Recensione: What The Dead Man Say
I Trivium sono una di quelle band che nel corso degli anni si sono beccate ogni tipo di critica, odiate da tutti, ma che ad oggi sono ancora vive, vegete e con una forte fanbase. Come sia possibile dividere gli amanti di un genere in modo così netto è difficile da dirsi, però possiamo provarci.
La storia discografica della band di Orlando è fatta di tanti momenti diversi, ma quello che i puristi del metalcore non le hanno mai perdonato è la decisione di puntare a un pubblico più ampio con scelte melodiche a bilanciare l’aggressività del genere. Ma è anche vero la band ha sempre mostrato un gusto per gli arrangiamenti più “soft” – tornando alle origini pensiamo a pezzi come ‘Dying In Your Arms’ e ‘And Sadness Will Sear’; inoltre nel corso degli anni ha dimostrato grande professionalità dal punto di vista tecnico ed è riuscita a creare un sound iconico proprio sulle stesse caratteristiche che le vengono rimproverate.
Quindi arrivati nel 2020, a quasi 20 anni di carriera della band, la critica sembra un po’ sterile e i detrattori dovrebbero semplicemente accettare il fatto che non ci può piacere tutto ed evidentemente i Trivium non fanno per loro.
Questo “What The Dead Man Say”, uscito nell’aprile 2020, è il nono album in studio della band. Chi scrive aveva apprezzato moltissimo il precedente “The Sin And The Sentence”, che aveva un sound in qualche modo maturo ed equilibrato; quindi le aspettative erano un po’ alte. Purtroppo, o per fortuna, questo è semplicemente un disco dei Trivium.
Ritorniamo al sound iconico di cui prima: ecco, stiamo parlando proprio di questo. Dopo l’intro strumentale ‘IX’ ascoltiamo l’omonimo singolo, che è uno stereotipo rappresentativo della band: alternanza di growl e cantato, base potente con ritornello catchy, intermezzo aggressivo. ‘Catastrophist’ e ‘Sickness Unto You’ sono belle e intense: ci ricordano che la band è capace di creare pezzi lunghi e complessi senza mai annoiare; pensando però all’epicità di una ‘Shogun’ queste non reggono il confronto. ‘Amongst The Shadows & The Stones’ e ‘Bending The Arc To Fear’ sono i pezzi più pesanti e tecnici, e mettono in luce l’anima metalcore del gruppo, quella che difficilmente può sollevare critiche. Al contrario, ‘Bleed Into Me’ e ‘Scattering The Ashes’ sono di quei brani più leggeri, anche questi belli ma molto simili ad altri dello stesso tipo in vecchi album.

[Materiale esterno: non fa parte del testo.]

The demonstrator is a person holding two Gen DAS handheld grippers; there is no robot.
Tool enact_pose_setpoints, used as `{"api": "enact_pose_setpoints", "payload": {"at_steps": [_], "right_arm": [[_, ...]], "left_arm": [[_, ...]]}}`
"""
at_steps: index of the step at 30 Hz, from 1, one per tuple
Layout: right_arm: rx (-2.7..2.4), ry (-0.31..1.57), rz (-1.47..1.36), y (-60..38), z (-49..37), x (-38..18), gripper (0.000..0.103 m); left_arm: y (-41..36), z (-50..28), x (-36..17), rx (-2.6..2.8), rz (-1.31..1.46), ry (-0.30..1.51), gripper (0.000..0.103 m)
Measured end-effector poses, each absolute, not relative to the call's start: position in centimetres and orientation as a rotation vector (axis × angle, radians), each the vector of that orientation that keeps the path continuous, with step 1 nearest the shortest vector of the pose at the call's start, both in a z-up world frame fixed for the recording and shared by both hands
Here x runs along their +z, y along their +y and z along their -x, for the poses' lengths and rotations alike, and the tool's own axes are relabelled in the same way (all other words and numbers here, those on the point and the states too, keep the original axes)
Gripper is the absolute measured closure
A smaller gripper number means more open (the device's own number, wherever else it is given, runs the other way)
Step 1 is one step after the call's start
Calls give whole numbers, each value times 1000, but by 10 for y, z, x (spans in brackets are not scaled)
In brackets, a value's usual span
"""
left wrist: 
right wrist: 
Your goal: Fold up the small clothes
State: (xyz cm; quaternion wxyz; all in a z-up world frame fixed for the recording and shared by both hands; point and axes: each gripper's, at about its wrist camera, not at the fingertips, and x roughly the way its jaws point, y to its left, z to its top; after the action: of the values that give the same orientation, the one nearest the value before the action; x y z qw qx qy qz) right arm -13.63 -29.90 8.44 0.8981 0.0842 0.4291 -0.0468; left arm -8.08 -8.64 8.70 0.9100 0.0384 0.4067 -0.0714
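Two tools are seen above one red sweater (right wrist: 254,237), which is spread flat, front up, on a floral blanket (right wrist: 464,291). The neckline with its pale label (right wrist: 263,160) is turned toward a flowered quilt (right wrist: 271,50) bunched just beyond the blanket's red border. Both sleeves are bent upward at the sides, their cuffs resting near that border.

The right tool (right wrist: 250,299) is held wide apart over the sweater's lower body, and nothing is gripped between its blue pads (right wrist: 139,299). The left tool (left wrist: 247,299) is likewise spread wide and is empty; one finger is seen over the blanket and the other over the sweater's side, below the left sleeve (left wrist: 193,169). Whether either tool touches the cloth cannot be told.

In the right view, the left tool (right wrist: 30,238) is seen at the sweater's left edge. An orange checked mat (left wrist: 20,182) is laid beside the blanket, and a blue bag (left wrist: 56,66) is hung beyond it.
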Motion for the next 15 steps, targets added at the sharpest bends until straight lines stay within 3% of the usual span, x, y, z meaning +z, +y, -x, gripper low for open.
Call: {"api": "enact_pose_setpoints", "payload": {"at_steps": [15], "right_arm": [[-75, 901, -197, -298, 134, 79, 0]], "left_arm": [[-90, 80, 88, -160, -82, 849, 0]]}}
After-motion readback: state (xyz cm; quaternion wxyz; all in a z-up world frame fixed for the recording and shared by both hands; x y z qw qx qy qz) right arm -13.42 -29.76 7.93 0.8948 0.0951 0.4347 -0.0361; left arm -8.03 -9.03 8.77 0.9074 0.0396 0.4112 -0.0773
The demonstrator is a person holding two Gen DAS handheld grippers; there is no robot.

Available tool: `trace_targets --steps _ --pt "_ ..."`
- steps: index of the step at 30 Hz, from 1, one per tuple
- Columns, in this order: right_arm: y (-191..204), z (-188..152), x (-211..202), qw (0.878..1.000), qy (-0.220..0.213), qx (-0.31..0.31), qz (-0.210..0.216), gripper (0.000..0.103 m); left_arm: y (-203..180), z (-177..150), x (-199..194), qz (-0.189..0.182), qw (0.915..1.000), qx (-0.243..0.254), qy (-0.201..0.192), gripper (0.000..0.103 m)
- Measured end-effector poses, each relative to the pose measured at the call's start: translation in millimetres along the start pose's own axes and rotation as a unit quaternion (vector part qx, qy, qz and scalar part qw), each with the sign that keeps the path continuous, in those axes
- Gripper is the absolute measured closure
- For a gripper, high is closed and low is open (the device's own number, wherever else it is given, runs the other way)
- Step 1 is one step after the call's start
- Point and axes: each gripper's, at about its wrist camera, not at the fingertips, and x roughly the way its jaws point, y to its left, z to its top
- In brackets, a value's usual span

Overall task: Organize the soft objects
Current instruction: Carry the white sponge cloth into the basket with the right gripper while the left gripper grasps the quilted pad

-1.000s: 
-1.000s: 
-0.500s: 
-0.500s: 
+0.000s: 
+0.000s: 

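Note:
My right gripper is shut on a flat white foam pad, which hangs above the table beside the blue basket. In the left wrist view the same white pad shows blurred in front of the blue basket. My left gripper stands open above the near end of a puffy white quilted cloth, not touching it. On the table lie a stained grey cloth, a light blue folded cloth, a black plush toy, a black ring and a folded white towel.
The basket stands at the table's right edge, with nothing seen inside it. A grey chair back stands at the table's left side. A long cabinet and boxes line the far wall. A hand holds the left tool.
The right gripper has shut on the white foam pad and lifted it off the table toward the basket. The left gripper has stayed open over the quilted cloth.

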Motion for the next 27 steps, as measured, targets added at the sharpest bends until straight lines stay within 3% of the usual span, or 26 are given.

Una nota di plauso va sicuramente alla performance di Matt Heafy, che soprattutto nelle parti di cantato classico ci offre una voce chiara e bilanciata – se così si può dire – che in alcuni momenti gioca un ruolo fondamentale per aggiungere intensità alle canzoni.
“What The Dead Man Say” si merita qualcosa in più della sufficienza ma delude un po’. Perché è un disco ben fatto, i brani sono coinvolgenti e ritroviamo tutto quello che i fan dei Trivium amano della loro musica. Tuttavia manca qualcosa, non è un’opera che si distingue particolarmente e che rimane impressa, è come se stavolta la band si fosse fermata nella propria comfort zone senza provare ad andare oltre.